What to work on: Look through the entries for the string "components" and copy every line where it shows up.

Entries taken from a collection
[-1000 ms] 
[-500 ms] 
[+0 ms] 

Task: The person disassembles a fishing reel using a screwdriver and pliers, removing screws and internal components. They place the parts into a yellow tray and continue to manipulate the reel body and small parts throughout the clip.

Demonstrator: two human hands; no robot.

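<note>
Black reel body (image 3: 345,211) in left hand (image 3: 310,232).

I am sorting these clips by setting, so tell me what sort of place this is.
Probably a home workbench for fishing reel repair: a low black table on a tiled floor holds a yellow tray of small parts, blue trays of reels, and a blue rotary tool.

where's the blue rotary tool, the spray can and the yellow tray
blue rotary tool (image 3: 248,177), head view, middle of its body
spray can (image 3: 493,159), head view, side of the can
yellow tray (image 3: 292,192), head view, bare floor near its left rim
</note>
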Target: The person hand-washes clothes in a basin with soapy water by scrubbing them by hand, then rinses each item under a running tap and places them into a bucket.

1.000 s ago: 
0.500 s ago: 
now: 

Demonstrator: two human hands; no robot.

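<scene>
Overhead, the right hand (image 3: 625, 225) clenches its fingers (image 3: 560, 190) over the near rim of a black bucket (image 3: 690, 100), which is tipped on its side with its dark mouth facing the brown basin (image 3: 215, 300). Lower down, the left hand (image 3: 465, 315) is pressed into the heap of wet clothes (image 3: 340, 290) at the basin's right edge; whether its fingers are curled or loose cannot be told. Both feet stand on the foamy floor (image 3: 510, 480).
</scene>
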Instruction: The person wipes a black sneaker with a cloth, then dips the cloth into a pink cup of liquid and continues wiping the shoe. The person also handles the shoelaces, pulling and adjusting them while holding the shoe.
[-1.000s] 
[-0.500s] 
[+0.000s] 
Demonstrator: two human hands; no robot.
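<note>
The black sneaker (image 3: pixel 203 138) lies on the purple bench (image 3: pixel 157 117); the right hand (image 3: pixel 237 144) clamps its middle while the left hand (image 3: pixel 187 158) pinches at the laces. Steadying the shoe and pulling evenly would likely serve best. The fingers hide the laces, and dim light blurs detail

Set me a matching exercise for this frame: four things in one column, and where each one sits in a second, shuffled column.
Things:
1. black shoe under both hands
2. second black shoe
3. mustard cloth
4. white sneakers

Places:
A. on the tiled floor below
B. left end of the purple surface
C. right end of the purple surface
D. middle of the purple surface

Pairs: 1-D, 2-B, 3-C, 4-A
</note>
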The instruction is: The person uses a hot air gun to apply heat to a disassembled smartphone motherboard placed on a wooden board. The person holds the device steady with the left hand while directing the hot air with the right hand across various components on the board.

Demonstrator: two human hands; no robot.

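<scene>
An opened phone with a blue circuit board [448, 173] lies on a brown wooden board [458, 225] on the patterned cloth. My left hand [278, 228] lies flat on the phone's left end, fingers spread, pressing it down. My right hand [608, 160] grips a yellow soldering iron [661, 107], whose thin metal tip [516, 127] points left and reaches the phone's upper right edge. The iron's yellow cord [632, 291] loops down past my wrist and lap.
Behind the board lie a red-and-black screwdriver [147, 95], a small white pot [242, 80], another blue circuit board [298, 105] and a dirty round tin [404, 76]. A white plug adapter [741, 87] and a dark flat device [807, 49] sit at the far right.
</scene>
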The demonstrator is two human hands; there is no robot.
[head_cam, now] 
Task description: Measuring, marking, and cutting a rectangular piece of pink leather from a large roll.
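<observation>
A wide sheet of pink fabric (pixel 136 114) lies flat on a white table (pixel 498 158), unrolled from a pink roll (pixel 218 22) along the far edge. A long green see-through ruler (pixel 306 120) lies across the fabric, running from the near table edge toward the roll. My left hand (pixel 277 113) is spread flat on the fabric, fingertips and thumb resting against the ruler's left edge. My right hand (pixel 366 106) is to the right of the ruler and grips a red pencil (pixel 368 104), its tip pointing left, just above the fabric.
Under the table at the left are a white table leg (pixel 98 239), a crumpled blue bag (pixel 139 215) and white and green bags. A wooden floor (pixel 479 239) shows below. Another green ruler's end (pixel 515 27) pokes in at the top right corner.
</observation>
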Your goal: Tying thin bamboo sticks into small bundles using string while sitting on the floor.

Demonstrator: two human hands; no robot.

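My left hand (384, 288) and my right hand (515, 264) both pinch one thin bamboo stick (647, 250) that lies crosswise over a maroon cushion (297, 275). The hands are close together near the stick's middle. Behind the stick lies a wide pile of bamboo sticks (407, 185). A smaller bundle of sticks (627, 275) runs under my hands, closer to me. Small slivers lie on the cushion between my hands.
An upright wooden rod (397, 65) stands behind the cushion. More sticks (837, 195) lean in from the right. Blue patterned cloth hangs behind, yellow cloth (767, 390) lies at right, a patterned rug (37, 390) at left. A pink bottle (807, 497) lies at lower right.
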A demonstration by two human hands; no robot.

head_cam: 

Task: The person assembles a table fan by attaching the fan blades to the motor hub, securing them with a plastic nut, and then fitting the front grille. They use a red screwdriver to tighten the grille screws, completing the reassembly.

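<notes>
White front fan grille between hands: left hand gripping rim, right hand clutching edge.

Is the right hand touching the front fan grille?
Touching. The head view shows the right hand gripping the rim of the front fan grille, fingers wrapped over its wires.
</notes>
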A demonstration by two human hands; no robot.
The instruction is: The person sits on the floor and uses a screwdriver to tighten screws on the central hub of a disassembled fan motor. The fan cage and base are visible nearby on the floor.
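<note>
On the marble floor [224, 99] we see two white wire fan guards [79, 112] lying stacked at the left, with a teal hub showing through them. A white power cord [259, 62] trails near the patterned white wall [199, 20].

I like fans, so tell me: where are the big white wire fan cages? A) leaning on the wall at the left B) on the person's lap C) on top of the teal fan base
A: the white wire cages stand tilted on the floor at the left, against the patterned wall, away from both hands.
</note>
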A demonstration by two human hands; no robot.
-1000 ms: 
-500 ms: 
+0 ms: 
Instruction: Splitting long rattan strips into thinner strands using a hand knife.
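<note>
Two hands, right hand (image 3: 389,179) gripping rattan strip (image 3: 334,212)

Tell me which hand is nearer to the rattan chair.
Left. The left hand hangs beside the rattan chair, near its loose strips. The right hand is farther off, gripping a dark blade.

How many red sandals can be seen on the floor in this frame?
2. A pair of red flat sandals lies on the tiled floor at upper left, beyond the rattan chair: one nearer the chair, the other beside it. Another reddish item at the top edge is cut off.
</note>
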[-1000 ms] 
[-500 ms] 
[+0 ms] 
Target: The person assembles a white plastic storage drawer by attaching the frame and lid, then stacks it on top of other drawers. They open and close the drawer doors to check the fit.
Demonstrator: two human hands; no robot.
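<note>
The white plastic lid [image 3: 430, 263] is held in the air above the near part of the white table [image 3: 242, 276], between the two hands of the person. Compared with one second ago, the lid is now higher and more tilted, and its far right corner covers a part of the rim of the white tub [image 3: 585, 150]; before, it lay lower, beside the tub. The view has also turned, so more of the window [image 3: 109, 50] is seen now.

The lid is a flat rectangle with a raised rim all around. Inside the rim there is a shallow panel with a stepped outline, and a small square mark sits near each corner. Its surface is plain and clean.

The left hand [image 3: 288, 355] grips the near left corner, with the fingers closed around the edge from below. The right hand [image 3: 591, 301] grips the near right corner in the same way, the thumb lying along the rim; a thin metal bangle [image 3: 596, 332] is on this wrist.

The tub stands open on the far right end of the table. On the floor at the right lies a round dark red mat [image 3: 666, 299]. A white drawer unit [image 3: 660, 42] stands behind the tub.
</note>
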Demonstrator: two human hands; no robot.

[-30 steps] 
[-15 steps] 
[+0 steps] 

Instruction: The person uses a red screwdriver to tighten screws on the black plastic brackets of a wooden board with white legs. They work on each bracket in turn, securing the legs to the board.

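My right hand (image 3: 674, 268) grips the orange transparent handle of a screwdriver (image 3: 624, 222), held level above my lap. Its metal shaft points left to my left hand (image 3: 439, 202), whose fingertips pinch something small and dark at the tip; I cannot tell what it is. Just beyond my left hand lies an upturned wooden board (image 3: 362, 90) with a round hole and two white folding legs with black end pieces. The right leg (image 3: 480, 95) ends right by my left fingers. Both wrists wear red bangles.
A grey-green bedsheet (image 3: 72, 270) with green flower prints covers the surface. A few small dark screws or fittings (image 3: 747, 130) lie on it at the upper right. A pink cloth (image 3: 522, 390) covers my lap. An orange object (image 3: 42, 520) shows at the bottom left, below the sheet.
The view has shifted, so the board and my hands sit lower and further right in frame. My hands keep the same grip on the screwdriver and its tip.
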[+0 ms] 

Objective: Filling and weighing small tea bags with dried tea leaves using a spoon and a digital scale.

Solved exercise:
Task: The person disassembles a fishing reel using a screwdriver and pliers, removing screws and internal components. They place the parts into a yellow tray and continue to manipulate the reel body and small parts throughout the clip.
The instruction is: The person uses a hot air gun to apply heat to a disassembled smartphone motherboard placed on a wooden board. The person holds the device steady with the left hand while directing the hot air with the right hand across various components on the board.

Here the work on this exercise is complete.